**TASK ITEM**
Replicate the data exactly, every line included.

====== THE DATA ======

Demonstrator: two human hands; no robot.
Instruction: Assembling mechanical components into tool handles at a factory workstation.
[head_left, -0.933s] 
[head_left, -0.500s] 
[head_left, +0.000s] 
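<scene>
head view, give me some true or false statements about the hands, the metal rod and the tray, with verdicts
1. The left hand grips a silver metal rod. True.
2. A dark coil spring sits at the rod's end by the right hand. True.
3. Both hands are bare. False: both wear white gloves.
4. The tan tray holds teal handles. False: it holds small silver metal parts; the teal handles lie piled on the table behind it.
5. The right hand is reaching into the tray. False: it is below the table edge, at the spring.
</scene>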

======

**RESPONSE TO THE EXERCISE**
Demonstrator: two human hands; no robot.
Instruction: Assembling mechanical components into tool handles at a factory workstation.
[head_left, -0.933s] 
[head_left, -0.500s] 
[head_left, +0.000s] 
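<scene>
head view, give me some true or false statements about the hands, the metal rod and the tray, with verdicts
1. The left hand grips a silver metal rod. True.
2. A dark coil spring sits at the rod's end by the right hand. True.
3. Both hands are bare. False: both wear white gloves.
4. The tan tray holds teal handles. False: it holds small silver metal parts; the teal handles lie piled on the table behind it.
5. The right hand is reaching into the tray. False: it is below the table edge, at the spring.
</scene>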

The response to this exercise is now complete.